Pada saat Perang Boer, dia pergi ke Afrika Selatan bersama kedua saudara laki-lakinya, Julius dan Guido, untuk bertarung sebagai sukarelawan bergabung dengan bangsa Boer melawan Inggris. Dalam peperangan itu ia tertawan Inggris dan menjadi internir selama dua tahun di Ceylon. Pada tahun 1903 ia kembali ke Jawa melalui Paris
. Dia menjadi seorang jurnalis, yang terakhir di Bataviaas Nieuwsblad, dan mungkin dia mendorong orang-orang pribumi muda di Batavia, yang beralih ke pendirian Boedi Oetomo. Dia tetap berhubungan dengan mereka, terutama dengan Tjipto
Pada saat itu sudah ada beberapa organisasi yang terdiri secara eksklusif atau sebagian dari orang Hindia Belanda: Indische Bond non-politik, didirikan pada tahun 1898, Vereniging Insulinde, didirikan pada tahun 1907, dan serikat buruh kereta api Vereeniging van Spooor-en Tramweg Personeel, didirikan pada tahun 1908 .
Douwes Dekker bergabung Insulinde, tapi ia menemukan kepemimpinannya dan juga Indische Bond terlalu konservatif - sehingga awal September 1912 ia mendirikan Indische Partij di Bandung. Dia sendiri menjadi ketua, wakil ketuanya Tjipto, dan Raden Mas Soewardi Soerianingrat (pendiri pendidikan Taman Siswa) menjadi salah satu anggota dewannya. Pasal 2 anggaran dasar partai ini berbunyi:
"Tujuan dari Partai India adalah membangkitkan patriotisme semua orang Hindia untuk tanahnya yang menghidupi mereka, untuk mendorong mereka bekerja sama atas dasar kesetaraan politik untuk membawa tanah air Hindia ini berkembang dan untuk mempersiapkan kemerdekaan bagi rakyatnya."
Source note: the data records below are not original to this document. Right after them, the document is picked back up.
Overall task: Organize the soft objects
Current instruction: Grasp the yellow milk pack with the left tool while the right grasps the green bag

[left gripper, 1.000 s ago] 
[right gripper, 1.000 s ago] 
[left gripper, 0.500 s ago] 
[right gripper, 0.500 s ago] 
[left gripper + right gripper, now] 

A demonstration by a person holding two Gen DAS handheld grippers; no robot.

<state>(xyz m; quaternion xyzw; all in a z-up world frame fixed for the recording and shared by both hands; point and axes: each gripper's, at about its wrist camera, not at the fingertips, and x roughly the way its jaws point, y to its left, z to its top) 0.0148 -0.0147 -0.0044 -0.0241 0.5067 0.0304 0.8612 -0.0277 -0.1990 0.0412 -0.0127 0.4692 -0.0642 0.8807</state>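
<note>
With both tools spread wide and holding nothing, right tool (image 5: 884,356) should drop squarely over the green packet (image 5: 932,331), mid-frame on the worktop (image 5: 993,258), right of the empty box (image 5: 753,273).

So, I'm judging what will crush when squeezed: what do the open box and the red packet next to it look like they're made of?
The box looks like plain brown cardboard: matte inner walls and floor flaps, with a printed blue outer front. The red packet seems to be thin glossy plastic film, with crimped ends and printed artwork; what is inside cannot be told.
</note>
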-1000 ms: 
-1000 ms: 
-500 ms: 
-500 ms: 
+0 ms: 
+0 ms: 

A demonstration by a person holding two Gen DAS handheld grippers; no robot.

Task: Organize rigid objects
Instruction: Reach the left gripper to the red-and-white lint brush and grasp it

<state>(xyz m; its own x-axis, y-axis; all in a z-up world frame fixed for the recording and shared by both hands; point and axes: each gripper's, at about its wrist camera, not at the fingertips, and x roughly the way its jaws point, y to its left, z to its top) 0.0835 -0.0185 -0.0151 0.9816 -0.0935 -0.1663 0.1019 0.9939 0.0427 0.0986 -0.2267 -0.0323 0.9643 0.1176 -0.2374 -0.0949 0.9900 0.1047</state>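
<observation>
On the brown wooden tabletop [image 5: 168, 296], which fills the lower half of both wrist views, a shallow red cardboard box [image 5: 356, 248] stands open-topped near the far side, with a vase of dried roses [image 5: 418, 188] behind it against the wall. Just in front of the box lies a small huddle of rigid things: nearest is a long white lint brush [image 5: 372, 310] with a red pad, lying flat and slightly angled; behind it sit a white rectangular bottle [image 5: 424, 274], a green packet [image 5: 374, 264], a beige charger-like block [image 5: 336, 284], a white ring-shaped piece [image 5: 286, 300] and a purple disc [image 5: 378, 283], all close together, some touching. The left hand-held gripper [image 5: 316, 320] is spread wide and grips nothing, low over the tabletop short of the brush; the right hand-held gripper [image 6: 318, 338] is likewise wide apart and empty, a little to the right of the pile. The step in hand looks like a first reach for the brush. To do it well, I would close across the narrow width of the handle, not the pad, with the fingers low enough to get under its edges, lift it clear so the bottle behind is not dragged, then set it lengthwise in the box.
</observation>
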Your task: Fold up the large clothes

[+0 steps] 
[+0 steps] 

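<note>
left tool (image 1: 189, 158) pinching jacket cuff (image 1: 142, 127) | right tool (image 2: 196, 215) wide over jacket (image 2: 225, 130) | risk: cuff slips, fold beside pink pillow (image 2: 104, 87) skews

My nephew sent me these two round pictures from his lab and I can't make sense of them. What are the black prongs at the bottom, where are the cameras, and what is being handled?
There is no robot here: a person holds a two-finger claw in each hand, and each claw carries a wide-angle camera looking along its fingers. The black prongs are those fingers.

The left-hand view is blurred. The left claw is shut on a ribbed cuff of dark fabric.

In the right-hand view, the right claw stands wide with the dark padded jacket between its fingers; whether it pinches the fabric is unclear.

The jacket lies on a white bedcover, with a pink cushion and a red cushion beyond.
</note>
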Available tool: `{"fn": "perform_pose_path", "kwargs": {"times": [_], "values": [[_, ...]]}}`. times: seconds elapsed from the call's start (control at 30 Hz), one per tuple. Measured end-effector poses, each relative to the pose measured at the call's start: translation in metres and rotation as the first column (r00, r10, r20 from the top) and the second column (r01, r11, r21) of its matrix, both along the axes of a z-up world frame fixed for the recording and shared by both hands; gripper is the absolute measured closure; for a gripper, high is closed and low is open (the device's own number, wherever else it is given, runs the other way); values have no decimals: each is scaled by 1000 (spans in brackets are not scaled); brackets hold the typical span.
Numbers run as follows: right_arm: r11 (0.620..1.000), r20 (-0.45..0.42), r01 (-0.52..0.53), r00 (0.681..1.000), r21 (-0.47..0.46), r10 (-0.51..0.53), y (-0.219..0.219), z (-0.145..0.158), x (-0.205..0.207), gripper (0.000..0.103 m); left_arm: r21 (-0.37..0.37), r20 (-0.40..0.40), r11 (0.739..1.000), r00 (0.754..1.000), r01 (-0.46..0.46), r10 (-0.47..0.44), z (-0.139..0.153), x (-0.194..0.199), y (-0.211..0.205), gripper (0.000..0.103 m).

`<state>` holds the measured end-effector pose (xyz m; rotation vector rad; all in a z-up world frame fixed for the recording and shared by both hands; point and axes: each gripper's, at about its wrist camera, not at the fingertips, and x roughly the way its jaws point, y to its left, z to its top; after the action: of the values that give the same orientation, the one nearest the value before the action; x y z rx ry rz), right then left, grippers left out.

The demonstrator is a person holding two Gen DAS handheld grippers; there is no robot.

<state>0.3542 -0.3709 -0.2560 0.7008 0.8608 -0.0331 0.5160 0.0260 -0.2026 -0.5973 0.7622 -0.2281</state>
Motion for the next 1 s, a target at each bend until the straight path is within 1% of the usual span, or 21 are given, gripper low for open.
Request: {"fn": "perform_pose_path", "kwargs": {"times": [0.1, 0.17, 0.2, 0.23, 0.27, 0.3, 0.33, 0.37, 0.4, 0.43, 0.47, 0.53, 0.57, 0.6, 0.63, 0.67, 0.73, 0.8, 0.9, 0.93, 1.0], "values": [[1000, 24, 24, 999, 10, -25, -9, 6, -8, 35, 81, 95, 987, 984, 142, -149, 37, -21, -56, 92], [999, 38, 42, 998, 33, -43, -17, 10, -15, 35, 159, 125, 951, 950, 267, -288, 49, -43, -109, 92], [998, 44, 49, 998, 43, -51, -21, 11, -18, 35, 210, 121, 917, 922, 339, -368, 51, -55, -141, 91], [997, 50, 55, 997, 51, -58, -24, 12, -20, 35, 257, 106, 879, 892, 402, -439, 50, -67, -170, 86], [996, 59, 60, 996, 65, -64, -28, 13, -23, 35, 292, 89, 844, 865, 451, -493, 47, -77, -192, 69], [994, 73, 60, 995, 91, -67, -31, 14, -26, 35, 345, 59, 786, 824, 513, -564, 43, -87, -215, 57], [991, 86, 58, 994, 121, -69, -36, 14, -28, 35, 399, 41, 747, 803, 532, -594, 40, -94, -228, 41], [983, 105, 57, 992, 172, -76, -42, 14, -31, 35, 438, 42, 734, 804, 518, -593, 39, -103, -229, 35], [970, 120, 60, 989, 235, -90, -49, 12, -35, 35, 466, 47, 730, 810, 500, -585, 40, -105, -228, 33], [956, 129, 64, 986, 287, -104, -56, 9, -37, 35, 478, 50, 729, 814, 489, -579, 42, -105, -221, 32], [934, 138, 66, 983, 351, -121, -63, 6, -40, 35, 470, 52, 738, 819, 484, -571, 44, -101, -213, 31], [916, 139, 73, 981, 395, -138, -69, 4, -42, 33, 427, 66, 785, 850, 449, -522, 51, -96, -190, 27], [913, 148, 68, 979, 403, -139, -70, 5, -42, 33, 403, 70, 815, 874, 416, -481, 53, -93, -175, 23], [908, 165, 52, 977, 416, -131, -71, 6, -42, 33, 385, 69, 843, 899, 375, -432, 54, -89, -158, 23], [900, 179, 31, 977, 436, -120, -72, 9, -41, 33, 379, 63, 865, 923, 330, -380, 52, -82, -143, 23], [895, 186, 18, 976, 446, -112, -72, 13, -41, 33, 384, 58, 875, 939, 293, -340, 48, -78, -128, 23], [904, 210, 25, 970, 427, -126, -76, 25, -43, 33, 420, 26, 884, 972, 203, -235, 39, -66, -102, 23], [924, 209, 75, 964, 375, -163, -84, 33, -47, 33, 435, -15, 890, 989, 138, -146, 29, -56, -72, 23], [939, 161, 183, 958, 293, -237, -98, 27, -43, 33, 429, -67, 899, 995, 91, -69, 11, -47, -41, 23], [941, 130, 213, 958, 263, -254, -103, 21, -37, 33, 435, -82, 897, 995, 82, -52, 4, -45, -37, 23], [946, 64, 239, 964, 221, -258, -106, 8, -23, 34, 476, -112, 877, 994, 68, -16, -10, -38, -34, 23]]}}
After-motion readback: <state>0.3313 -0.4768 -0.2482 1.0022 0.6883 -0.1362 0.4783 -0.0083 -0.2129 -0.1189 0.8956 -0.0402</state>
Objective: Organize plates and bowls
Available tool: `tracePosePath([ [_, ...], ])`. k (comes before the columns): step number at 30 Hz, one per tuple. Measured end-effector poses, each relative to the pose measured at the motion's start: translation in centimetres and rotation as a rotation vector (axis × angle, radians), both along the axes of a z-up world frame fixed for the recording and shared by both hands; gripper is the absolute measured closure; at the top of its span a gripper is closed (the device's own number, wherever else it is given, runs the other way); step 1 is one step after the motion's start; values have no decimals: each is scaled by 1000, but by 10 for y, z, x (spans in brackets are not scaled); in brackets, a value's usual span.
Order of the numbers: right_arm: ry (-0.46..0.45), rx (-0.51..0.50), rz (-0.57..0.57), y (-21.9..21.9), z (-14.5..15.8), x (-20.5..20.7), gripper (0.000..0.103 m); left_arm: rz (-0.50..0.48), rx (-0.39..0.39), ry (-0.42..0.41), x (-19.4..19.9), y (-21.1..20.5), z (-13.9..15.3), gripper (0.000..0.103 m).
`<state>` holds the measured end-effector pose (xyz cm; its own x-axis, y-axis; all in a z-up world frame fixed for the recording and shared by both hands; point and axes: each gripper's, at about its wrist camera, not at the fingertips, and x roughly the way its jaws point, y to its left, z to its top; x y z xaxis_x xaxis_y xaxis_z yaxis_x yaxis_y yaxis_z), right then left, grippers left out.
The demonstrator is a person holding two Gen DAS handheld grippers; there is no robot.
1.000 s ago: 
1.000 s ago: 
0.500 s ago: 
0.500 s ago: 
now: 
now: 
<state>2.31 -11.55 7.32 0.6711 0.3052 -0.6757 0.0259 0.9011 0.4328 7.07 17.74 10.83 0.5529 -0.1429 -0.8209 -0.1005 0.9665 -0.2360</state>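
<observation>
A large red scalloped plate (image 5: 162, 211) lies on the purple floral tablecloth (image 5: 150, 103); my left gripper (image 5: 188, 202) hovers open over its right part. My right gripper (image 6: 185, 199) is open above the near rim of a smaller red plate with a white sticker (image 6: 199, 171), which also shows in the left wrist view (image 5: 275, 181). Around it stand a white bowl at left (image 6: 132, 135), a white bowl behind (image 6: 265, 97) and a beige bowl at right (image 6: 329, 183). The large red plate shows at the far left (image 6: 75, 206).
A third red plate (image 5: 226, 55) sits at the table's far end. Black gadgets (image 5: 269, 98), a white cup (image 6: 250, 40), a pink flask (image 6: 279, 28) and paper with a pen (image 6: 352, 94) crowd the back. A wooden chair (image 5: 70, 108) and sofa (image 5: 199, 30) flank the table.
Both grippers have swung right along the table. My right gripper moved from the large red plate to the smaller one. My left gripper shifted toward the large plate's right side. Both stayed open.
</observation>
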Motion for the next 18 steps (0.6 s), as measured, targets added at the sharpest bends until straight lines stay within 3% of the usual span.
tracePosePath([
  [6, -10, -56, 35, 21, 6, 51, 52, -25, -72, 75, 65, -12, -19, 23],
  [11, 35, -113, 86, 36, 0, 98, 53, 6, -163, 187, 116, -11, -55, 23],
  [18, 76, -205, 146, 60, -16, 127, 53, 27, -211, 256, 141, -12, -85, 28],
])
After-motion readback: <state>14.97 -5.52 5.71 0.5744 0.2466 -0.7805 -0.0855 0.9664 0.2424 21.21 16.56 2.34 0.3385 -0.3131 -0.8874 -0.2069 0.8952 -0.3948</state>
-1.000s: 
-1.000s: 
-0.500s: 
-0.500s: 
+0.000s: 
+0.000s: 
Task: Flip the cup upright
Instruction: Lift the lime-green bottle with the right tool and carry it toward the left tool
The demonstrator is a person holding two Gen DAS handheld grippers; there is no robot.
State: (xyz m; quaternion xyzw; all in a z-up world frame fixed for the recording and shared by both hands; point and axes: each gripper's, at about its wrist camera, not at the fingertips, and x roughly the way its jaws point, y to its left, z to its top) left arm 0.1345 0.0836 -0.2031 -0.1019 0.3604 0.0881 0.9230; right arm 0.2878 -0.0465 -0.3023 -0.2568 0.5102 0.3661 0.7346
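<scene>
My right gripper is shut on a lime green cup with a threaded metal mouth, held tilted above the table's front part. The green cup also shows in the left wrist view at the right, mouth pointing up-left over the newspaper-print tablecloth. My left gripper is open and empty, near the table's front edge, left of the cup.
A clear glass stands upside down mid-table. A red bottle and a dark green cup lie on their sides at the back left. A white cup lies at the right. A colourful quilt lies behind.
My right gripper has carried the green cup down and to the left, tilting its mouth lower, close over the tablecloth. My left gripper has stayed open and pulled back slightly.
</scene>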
Dalam semangat itu, satu tindakan kemudian diambil: menggunakan bendera partai yang berwarna utama hitam,sebagai tanda berkabung atas dominasi Belanda!
Segera Douwes Dekker, Tjipto, dan Suwardi membentuk triumvirat yang mengetuai Indische Partij - dalam bahasa Hindia disebut sebagai 'Daun Semanggi berhelai Tiga', Tiga Serangkai.